Your answer is a number only: how many lines in the data below contain "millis"?

⁂

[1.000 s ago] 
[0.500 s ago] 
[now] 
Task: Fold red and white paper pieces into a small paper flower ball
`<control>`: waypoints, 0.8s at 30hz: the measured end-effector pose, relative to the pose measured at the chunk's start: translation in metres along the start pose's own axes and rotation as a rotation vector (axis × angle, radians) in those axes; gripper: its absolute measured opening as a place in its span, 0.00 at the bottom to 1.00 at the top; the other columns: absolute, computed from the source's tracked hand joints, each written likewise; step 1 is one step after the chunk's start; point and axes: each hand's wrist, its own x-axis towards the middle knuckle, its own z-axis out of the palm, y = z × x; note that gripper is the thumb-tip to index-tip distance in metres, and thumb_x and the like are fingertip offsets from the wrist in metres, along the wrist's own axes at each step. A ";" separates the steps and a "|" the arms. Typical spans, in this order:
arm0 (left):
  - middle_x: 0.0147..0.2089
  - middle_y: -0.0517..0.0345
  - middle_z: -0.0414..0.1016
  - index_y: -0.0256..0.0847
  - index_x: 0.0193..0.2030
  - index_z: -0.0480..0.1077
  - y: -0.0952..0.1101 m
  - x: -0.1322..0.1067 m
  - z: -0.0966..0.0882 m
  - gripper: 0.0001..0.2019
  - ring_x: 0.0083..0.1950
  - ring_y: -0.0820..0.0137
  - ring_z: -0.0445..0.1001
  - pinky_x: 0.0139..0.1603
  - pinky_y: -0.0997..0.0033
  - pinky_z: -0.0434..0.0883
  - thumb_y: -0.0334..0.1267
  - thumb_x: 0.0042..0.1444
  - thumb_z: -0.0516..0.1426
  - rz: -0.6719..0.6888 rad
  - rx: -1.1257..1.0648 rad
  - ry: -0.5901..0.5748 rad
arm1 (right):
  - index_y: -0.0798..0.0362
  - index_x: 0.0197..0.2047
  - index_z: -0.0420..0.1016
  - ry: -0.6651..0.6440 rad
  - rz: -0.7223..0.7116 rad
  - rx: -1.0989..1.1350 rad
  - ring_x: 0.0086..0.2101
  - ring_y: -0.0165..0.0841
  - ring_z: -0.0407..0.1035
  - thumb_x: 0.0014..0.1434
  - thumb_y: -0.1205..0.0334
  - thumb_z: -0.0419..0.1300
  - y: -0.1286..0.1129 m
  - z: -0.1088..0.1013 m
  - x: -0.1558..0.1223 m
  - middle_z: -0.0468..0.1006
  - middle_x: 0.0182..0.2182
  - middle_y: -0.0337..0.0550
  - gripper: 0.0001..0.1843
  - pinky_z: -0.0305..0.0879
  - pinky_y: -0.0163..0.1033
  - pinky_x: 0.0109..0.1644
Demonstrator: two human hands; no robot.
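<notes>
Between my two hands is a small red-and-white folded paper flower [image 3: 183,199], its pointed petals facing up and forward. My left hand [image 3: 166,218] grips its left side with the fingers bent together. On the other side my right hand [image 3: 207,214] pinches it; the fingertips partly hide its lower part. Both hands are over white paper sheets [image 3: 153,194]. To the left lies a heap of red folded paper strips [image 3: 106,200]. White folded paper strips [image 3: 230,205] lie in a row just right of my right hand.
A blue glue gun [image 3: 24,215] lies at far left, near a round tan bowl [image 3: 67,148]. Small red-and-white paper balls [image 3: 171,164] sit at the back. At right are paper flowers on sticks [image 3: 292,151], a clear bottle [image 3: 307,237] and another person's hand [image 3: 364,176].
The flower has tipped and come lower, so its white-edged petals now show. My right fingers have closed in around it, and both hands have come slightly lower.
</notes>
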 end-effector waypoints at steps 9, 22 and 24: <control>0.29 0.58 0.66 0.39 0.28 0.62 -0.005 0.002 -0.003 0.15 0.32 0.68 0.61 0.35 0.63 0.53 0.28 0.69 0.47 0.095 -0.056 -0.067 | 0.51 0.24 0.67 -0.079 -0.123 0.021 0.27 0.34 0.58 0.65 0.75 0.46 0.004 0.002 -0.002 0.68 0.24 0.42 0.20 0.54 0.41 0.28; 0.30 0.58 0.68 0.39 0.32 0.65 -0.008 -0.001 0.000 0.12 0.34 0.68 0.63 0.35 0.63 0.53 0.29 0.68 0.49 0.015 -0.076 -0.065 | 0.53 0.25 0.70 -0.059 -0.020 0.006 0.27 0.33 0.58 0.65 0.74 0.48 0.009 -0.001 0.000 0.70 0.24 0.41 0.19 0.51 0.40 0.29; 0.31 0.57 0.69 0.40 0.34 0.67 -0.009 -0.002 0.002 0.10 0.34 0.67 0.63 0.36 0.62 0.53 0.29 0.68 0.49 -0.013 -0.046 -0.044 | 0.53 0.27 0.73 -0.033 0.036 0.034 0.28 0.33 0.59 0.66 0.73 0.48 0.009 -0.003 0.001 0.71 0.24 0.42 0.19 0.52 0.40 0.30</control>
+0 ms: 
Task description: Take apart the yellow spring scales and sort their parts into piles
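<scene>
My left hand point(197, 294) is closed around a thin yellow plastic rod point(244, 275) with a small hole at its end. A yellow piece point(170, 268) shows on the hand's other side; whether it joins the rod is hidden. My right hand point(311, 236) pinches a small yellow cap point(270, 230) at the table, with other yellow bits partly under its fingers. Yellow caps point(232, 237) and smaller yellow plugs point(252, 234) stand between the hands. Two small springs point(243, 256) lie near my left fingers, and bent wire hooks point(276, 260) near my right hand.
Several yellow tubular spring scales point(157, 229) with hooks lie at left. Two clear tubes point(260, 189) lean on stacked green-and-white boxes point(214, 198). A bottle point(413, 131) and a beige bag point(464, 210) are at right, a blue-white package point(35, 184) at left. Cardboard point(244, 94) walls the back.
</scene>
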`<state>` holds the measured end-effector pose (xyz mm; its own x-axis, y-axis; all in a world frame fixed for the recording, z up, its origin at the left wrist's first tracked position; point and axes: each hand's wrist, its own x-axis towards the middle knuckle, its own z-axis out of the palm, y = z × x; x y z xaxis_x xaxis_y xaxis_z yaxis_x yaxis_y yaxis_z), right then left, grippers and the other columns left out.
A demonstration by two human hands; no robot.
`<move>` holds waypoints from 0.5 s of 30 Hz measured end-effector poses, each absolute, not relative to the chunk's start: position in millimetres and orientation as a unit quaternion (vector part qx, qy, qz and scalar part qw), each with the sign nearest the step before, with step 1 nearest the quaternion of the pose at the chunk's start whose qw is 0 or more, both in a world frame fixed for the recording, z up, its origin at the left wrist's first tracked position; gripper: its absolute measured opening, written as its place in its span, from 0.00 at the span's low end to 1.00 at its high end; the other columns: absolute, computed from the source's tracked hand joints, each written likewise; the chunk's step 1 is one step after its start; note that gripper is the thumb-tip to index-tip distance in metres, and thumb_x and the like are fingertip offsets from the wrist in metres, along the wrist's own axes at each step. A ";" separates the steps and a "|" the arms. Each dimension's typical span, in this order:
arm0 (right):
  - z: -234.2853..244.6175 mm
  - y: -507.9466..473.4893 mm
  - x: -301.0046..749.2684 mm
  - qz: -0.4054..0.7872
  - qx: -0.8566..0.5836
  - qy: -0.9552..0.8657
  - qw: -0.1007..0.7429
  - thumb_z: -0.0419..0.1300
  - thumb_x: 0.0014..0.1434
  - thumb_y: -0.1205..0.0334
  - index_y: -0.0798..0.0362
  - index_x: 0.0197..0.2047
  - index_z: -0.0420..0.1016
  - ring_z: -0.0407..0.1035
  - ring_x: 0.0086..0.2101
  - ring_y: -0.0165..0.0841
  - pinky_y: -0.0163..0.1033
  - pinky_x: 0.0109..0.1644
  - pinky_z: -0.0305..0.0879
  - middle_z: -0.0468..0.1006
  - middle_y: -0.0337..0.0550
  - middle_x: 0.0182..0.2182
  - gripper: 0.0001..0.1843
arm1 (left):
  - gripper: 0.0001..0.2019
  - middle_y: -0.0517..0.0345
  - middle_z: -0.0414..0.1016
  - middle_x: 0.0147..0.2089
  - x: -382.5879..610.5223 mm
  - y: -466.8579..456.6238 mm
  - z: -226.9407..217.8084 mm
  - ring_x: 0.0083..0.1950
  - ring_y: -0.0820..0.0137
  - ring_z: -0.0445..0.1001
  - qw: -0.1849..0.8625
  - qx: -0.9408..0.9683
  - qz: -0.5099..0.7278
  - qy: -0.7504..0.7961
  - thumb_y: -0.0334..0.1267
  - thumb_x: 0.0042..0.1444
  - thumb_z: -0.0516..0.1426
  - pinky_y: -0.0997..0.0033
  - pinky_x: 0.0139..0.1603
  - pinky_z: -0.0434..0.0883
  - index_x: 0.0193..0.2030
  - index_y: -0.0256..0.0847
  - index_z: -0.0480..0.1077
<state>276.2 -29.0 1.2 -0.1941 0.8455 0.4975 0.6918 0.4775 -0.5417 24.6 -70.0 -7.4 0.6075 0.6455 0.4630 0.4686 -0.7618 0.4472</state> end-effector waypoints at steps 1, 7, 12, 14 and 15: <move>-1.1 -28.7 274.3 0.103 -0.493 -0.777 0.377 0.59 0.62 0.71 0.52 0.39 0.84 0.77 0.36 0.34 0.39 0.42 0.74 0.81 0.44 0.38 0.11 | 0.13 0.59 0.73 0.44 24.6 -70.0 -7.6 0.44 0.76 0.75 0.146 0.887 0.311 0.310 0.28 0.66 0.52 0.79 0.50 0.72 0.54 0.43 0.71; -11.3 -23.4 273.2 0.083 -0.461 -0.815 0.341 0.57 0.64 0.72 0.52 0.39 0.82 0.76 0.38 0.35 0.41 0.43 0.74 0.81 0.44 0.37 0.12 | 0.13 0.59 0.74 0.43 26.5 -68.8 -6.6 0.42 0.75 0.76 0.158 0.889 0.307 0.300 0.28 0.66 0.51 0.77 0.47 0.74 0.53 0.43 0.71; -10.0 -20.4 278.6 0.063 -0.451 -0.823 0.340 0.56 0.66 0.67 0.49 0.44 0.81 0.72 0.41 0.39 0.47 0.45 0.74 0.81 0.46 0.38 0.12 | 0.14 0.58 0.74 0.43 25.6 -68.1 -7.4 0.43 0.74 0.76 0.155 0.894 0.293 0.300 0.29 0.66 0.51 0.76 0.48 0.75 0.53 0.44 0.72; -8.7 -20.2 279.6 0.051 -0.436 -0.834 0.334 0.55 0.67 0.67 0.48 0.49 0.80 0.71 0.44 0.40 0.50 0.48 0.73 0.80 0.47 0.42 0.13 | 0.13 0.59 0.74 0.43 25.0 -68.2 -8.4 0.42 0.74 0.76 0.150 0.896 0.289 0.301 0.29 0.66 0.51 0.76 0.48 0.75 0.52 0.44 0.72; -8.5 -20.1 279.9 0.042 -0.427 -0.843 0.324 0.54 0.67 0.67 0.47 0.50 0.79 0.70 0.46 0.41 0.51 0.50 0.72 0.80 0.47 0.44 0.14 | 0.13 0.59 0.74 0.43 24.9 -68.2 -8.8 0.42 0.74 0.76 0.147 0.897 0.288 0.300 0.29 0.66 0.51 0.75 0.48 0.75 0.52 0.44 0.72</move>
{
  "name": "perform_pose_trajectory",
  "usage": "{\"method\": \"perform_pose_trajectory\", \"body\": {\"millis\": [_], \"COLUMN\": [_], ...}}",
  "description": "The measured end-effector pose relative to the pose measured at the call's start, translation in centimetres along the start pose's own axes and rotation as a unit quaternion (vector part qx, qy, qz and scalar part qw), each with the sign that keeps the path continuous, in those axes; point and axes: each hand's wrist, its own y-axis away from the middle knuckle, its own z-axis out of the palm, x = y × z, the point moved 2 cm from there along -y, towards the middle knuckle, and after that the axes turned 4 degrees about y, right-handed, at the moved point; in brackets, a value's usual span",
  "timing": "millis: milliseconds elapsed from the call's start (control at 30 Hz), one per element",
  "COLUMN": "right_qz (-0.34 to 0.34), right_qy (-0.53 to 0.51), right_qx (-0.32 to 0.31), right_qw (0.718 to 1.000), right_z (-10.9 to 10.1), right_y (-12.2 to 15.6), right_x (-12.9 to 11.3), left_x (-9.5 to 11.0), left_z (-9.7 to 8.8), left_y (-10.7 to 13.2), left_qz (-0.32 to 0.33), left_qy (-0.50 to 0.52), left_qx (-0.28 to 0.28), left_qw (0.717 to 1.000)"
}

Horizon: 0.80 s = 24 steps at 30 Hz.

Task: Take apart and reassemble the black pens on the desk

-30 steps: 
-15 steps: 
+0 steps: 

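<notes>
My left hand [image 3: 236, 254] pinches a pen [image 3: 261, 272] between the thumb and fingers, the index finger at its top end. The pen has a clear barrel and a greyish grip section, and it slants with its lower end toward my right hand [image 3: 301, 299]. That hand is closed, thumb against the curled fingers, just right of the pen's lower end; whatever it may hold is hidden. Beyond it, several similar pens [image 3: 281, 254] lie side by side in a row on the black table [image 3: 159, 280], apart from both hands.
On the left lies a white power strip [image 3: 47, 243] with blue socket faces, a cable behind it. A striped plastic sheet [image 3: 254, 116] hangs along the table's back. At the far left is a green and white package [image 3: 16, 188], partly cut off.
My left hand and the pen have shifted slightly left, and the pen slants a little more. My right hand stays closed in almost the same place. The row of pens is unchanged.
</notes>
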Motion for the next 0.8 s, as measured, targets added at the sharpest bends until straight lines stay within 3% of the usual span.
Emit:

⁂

[SOLUTION FOR THIS EXERCISE]
2